A look at Obsidian's new tank combat effort!
I'll be honest: Vehicular warfare games have never really been my cup of tea. So it follows that I wasn't expecting to have that great of a time with it. Boy, was I wrong.
Armored Warfare feels like the combat systems from War Thunder and World of Tanks had a baby. I say that in the best possible way. World of Tanks is home to a slower playstyle due to how the reticle aim works, while on the other hand War Thunder has much faster pacing and target acquisition is much quicker. Armored Warfare hits the sweet-spot right in the middle. Tank movement feels nimble, yet there still is that "weight" you expect from operating a box of steel death. Swinging your turret around toward the enemy feels great. The pacing of the rotation feels balanced between arcade and simulation; not too fast, not too slow. On the most-basic level, Obsidian has found a great balance between fun-to-play and believable simulation.
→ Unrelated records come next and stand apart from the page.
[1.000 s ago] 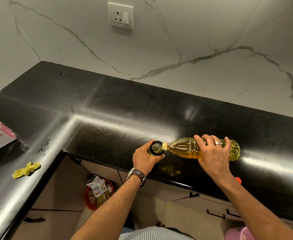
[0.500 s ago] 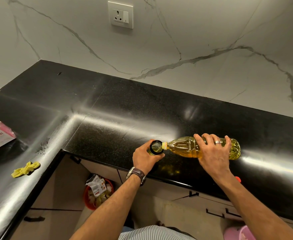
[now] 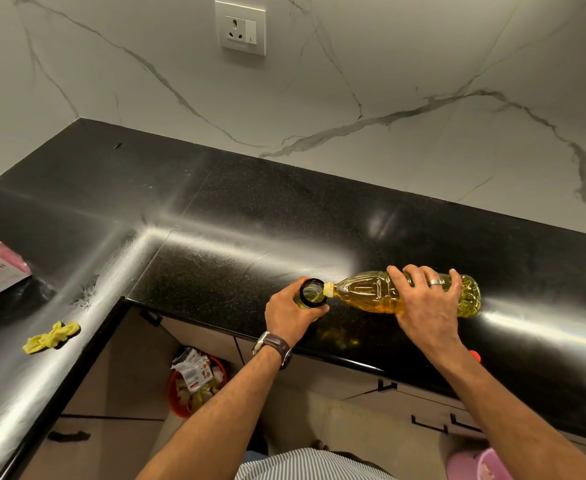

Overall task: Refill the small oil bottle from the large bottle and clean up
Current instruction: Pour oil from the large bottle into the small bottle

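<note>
Gripping small oil bottle (image 3: 310,295) upright near counter (image 3: 236,216) front edge with left hand (image 3: 290,315); clasping large bottle (image 3: 381,295) in right hand (image 3: 426,306), lying tipped sideways, spout touching small bottle's open mouth; yellow cloth (image 3: 51,337) sitting far left

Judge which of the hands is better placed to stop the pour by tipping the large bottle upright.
Right. The right hand already wraps the large bottle, which lies tilted; the left hand is occupied steadying the small bottle under its mouth.
</note>
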Tool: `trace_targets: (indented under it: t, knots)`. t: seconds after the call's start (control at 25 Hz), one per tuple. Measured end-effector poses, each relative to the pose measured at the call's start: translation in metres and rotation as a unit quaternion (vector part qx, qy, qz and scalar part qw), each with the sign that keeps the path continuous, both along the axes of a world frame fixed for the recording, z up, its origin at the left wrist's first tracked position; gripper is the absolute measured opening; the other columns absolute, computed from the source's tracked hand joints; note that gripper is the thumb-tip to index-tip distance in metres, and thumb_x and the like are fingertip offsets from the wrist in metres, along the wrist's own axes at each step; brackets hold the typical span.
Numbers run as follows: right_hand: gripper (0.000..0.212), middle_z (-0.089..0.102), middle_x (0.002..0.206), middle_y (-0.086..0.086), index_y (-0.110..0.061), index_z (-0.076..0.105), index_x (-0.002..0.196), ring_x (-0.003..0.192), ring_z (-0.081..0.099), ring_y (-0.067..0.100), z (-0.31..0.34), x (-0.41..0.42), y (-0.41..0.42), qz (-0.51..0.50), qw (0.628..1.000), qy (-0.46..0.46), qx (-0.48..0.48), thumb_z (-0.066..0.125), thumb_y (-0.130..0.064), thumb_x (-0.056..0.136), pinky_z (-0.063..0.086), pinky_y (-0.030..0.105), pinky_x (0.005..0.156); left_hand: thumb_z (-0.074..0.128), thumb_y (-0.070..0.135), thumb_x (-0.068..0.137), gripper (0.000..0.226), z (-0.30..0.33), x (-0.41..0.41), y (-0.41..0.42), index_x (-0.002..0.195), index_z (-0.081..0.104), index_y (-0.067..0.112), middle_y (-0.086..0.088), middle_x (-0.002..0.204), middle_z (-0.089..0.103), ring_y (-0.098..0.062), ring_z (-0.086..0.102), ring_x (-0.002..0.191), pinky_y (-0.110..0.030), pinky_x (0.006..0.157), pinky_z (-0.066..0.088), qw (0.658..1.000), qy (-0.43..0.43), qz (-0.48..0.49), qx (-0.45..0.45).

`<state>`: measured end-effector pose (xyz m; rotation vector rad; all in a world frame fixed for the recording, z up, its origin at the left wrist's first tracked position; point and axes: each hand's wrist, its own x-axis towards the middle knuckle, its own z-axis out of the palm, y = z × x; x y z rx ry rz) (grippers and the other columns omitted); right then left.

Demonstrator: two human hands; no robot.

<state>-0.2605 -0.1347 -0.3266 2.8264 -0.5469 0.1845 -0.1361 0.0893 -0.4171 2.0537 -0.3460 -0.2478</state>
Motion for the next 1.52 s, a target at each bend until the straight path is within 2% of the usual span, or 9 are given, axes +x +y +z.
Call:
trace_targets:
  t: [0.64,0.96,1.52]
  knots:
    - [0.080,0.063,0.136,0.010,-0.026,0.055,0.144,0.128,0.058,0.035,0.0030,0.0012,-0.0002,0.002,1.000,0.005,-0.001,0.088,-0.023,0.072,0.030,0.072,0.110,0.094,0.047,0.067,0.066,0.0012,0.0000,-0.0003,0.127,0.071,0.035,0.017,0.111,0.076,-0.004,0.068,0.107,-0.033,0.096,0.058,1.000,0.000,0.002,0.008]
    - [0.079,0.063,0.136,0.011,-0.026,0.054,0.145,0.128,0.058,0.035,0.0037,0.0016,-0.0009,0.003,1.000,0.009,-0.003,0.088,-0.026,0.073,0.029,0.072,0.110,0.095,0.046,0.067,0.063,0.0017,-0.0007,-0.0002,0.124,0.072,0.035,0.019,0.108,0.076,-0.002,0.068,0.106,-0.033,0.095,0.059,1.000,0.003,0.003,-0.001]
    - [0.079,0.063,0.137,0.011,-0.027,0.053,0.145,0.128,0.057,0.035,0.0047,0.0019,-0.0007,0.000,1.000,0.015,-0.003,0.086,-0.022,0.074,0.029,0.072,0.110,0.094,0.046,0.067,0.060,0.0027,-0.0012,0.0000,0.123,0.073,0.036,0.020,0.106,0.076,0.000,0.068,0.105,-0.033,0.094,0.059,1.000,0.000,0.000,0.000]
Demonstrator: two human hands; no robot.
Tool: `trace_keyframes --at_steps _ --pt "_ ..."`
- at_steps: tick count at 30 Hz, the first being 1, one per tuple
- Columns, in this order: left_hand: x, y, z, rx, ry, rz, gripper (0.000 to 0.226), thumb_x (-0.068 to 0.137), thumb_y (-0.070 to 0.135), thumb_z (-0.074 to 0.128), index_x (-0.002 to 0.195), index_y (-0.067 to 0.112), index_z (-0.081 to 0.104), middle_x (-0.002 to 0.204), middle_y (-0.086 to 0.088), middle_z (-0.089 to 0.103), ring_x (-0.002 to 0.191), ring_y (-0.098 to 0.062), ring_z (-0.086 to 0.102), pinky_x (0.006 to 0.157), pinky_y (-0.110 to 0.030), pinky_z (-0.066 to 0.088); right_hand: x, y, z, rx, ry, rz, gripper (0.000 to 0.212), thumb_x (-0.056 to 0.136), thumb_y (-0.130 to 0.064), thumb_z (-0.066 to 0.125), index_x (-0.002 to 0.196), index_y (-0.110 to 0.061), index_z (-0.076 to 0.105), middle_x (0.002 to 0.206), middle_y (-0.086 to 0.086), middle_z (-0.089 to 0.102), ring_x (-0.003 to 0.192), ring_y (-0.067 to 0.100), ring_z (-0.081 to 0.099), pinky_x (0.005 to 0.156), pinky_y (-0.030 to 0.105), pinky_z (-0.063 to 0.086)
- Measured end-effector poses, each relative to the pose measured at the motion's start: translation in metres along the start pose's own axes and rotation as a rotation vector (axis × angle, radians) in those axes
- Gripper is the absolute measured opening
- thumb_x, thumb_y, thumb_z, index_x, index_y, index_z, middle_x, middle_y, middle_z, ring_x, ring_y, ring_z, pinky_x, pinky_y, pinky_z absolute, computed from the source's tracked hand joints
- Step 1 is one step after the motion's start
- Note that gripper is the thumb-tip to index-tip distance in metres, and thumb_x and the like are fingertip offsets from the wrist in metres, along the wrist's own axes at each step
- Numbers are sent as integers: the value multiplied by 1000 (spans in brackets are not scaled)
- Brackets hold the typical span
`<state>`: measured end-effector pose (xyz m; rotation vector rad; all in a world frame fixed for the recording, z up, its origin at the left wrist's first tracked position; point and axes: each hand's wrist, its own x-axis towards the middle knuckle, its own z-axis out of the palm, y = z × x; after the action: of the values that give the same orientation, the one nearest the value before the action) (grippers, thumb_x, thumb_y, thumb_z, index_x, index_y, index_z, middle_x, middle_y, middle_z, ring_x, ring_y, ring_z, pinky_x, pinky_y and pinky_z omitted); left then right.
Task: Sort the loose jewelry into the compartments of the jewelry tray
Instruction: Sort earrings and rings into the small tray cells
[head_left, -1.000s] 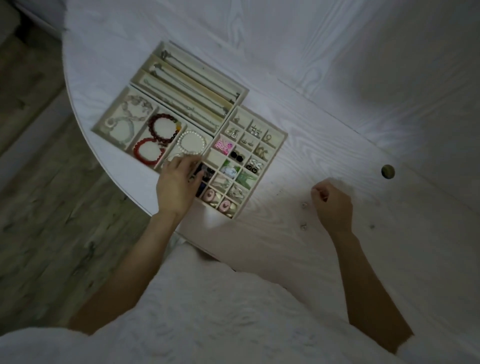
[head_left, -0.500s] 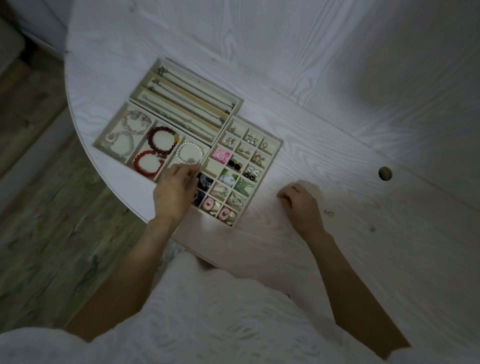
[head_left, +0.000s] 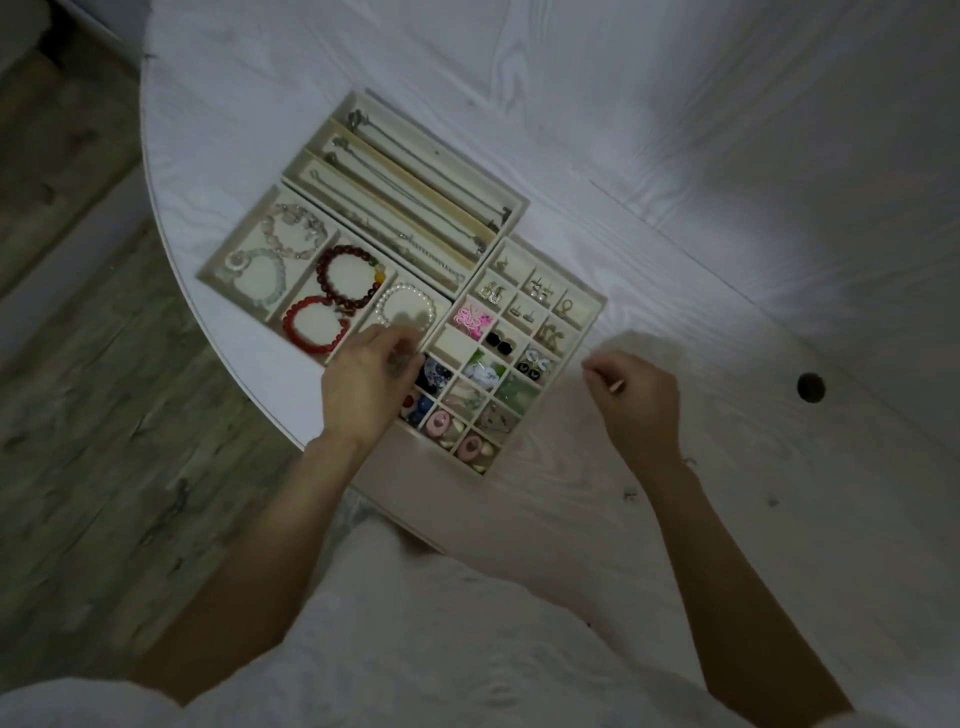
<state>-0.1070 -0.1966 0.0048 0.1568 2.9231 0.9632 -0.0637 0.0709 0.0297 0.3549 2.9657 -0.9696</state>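
The beige jewelry tray (head_left: 592, 306) lies near the table's left edge. It has long necklace slots at the back, bracelet sections on the left and a grid of small compartments on the right holding earrings and charms. My left hand (head_left: 366, 387) rests with bent fingers on the tray where the pearl bracelet (head_left: 408, 312) section meets the grid. My right hand (head_left: 636, 402) hovers just right of the grid, with fingers curled, pinching a small pale jewelry piece (head_left: 618, 386). Two small loose pieces (head_left: 630, 493) lie on the table near my right forearm.
The white wood-grain table (head_left: 675, 208) curves away on the left, with wooden floor (head_left: 78, 415) beyond its edge. A round cable hole (head_left: 810, 387) sits to the right of my right hand. My white clothing fills the bottom of the view.
My right hand has moved left from the loose pieces toward the tray's grid, now pinching a small piece. My left hand has stayed on the tray.
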Motion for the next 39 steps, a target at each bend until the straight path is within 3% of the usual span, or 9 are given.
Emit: trace_keyframes --at_steps 3,9,12,16,24,28,31,35,39 --pt "4 -2 2 -27 -10 -11 23 84 21 70 107 18 70 95 -2 67 83 -22 63 64 -32 53 23 -21 -1 96 9 2 11 84 -6 66 94 -7 70 83 -1 67 70 4 56 66 1 39" --pt "4 -4 5 -69 15 -18 20 84 21 71 104 17 72 95 -2 67 81 -20 63 65 -32 53 25 -54 16 249 -99 -34 7 82 -11 69 88 -14 71 80 -10 62 75 -4 55 70 11 42" --pt "3 -5 5 -76 11 -15 20 85 22 71 104 18 72 93 -1 67 80 -19 63 65 -31 53 21 -73 51 122 -135 -121 6 82 -21 70 85 -17 72 86 -3 58 83 13 50 73 28 39" --pt "4 -6 5 -63 2 -15 21 84 23 71 105 19 72 94 -1 67 80 -19 63 63 -32 53 19 -92 90 -126 -35 -230 9 82 -18 67 74 -14 71 83 4 54 84 22 45 72 32 35" --pt "6 -6 3 -56 -20 -4 21 84 22 71 105 19 73 94 -1 68 82 -21 63 62 -34 52 22 -91 98 -212 75 -275 6 80 -16 69 77 -11 72 82 4 54 80 23 47 72 29 29" --pt "6 -6 2 -57 -19 -2 21 84 22 71 105 19 73 94 0 68 82 -19 63 62 -32 51 22 -87 100 -270 57 -304 4 77 -15 72 76 -11 72 81 5 57 82 24 50 74 32 35" --pt "6 -6 2 -52 -22 -4 21 84 23 71 105 19 72 95 -1 68 82 -21 64 62 -33 52 26 -94 104 -319 50 -309 4 72 -11 75 73 -12 71 80 4 59 82 24 52 73 31 32" --pt "6 -6 2 -37 -24 -5 21 84 24 71 105 19 72 95 0 68 82 -20 63 61 -31 50 28 -95 104 -353 -3 -201 3 78 -14 69 76 -13 71 85 4 62 86 23 55 77 35 42" --pt "6 -6 3 -34 -20 4 21 85 24 70 105 20 72 95 0 68 83 -19 63 62 -30 50 27 -95 97 -398 -34 -208 4 78 -16 70 75 -15 73 86 4 65 89 23 55 80 37 43"
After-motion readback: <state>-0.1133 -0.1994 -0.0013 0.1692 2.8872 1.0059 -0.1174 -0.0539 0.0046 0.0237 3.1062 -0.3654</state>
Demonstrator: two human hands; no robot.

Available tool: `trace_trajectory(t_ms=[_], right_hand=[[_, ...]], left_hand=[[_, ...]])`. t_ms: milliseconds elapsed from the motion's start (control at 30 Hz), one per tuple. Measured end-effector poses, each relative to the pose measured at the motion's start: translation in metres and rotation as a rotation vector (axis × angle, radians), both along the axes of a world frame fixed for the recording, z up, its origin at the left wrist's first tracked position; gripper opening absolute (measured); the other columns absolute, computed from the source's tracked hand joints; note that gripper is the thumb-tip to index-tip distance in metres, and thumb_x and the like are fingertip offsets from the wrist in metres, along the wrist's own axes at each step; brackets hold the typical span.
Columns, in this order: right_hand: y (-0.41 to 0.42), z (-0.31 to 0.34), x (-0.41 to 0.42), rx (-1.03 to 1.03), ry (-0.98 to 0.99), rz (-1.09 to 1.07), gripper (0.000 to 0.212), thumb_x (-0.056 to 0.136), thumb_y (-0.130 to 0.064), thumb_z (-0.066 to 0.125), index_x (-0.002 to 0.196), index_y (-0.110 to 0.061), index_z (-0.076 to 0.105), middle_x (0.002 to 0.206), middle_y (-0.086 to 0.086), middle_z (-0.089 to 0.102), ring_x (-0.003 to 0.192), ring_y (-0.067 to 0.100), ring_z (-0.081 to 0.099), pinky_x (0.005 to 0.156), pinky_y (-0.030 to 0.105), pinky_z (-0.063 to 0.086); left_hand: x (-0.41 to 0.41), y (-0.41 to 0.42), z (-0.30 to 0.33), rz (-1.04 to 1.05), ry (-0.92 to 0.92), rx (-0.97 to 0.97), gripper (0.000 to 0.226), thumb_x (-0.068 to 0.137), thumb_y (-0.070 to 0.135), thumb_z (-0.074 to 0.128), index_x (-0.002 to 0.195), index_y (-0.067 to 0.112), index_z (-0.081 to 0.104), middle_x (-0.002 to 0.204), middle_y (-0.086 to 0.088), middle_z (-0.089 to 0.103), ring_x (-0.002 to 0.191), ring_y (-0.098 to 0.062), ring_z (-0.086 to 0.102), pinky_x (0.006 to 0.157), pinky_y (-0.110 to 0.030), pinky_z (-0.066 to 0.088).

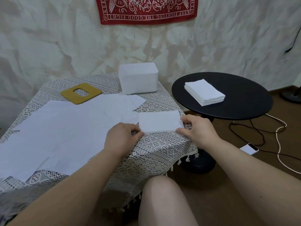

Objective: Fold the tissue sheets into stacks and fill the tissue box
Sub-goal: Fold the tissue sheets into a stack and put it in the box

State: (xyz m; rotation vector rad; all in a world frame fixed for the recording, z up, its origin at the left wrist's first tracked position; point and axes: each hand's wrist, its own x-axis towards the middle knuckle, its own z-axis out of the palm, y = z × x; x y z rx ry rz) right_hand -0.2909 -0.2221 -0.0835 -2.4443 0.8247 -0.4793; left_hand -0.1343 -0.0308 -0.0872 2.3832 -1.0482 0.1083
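Now both hands [123, 136] pinching flat folded tissue [160, 121]

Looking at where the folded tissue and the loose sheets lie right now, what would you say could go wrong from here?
1. The folded tissue, pinched at its ends by the left hand and the right hand, sits near the table's corner; it may slip off the lace tablecloth.
2. The left forearm lies over the loose sheets, so moving it could drag or crease them.
3. The finished stack sits on the black side table, away from the tissue box, so carrying it over may splay it.
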Motion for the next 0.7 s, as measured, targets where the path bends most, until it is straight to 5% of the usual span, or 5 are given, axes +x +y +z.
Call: trace_trajectory(t_ms=[233, 333, 433, 533, 700], right_hand=[[0.0, -0.001, 0.001, -0.045, 0.032, -0.002, 0.043, 0.081, -0.038, 0.071, 0.117, -0.017, 0.063, 0.117, 0.002, 0.062, 0.107, 0.018, 0.054, 0.085, 0.026, 0.044], [0.001, -0.003, 0.001, -0.094, 0.012, 0.024, 0.044, 0.085, -0.04, 0.066, 0.12, -0.014, 0.062, 0.124, 0.002, 0.059, 0.115, 0.017, 0.05, 0.091, 0.024, 0.037], [0.011, -0.003, 0.003, -0.174, 0.038, 0.111, 0.057, 0.093, -0.045, 0.05, 0.141, -0.014, 0.042, 0.151, 0.003, 0.034, 0.14, 0.019, 0.025, 0.111, 0.029, 0.021], [0.024, -0.006, 0.011, -0.308, 0.245, 0.261, 0.07, 0.095, -0.057, 0.029, 0.151, -0.018, 0.014, 0.16, -0.001, 0.001, 0.146, 0.018, -0.005, 0.117, 0.035, 0.001], [0.026, -0.006, 0.016, -0.273, 0.423, 0.32, 0.079, 0.092, -0.065, 0.019, 0.152, -0.018, 0.0, 0.159, 0.001, -0.007, 0.146, 0.018, -0.011, 0.118, 0.037, -0.003]], left_hand=[[0.004, -0.001, -0.005, -0.032, -0.032, -0.017, 0.015, 0.083, 0.04, 0.066, 0.081, 0.027, 0.073, 0.098, 0.013, 0.07, 0.094, -0.011, 0.058, 0.076, -0.027, 0.046], [0.006, -0.001, -0.008, -0.072, -0.128, -0.015, 0.023, 0.089, 0.042, 0.057, 0.098, 0.027, 0.071, 0.122, 0.013, 0.061, 0.116, -0.014, 0.046, 0.089, -0.025, 0.037], [0.006, -0.001, -0.008, -0.162, -0.181, 0.066, 0.047, 0.091, 0.047, 0.035, 0.126, 0.029, 0.06, 0.144, 0.009, 0.044, 0.135, -0.019, 0.031, 0.109, -0.033, 0.028], [0.004, -0.002, -0.006, -0.221, -0.166, 0.18, 0.051, 0.092, 0.046, 0.025, 0.13, 0.031, 0.056, 0.145, 0.013, 0.042, 0.143, -0.017, 0.019, 0.112, -0.037, 0.026], [0.003, -0.003, -0.007, -0.207, -0.13, 0.18, 0.034, 0.098, 0.038, 0.041, 0.126, 0.034, 0.059, 0.14, 0.015, 0.047, 0.142, -0.013, 0.022, 0.109, -0.032, 0.028]])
At long last there is a tank game that actually gives a clear advantage to smaller tanks, rather than throwing them at you as lame starter tanks. These smaller tanks are significantly faster than their burlier counterparts. I had plenty of times during the short play test that I found myself darting behind houses quick enough that it saved my steel (for the moment, at least!). It felt good to be in a tank that I could really see the advantages of using. With that being said, I do enjoy playing larger tanks just because I really enjoy big explosions.
The game adopts a carbon-copy of the World of Tanks basic, two-victory game mode, which is primarily a deathmatch with the ability to capture the enemy team's base as well. The games are fast-paced and typically done within ten to twenty minutes. You have the ability to leave the match after you die and hop into another tank in your garage to keep the fun rolling. I like that they adopted this from World of Tanks as it forces the player to master different tanks while allowing them to keep playing non-stop.
I do like the game, but it isn't perfect (keep in mind that it is Early Access, though). Let's start with a very specific part of the monetization model. I have no problem with the business model; what I have a huge problem with is certain tanks only being accessible through real-money purchase. This sets an incredibly dangerous pay-to-win precedent. I didn't get that vibe at all from any of the game's other systems. However, the fact that it's there troubles me, and should trouble others looking to invest into the game.
The game's graphics are pretty sweet, but I would say there is room for performance improvement. It looks good, but not anything that should push your rig over the edge. This is why I think the game should run better than 30 FPS even on mid-range systems. I had some hiccups on certain maps where I couldn't seem to pull my frames out of the gutter. It was a minor annoyance, especially for Early Access, but one I hope they address before the public gets their hands on the game.
The sound is also another issue to me. Most of it is passable, even pretty damn good, but when it's bad, it's obnoxious. The LAVs in particular have their shells sound like tearing off a band-aid. It got to the point that both my buddy and I made comments about it while playing. It's a shame because it really serves to take players out of the moment.
The last strange thing about this build of the game is some of the physics. I like that you can run over fences, cars, and other obstacles that tanks should be able to flatten. The problem is that it's completely unsatisfying because of how the physics function. Running over a fence just yields a hole. There's no mangled fence below you, no distortion on where you broke the fence off from the rest, it feels quite drab. And the cars, oh THE CARS. If you tap them going about .5 MPH they full-on EXPLODE. It was great for a laugh every time I did it, but I really felt like there should be modification to how that functions. Let me roll over cars, don't turn this into a Michael Bay film.
In closing, I'd like us to keep in mind that this game is in the beginnings of Early Access and has a ton of room to grow. I didn't talk about a shortage of maps because I believe there will be more by release—a place for the game to grow. It says a lot that I prefer it over World of Tanks and War Thunder even in its young state. With more time to flesh itself out and erase any semblance of pay-to-win, I think that Armored Warfare will be a great addition to the vehicular combat genre.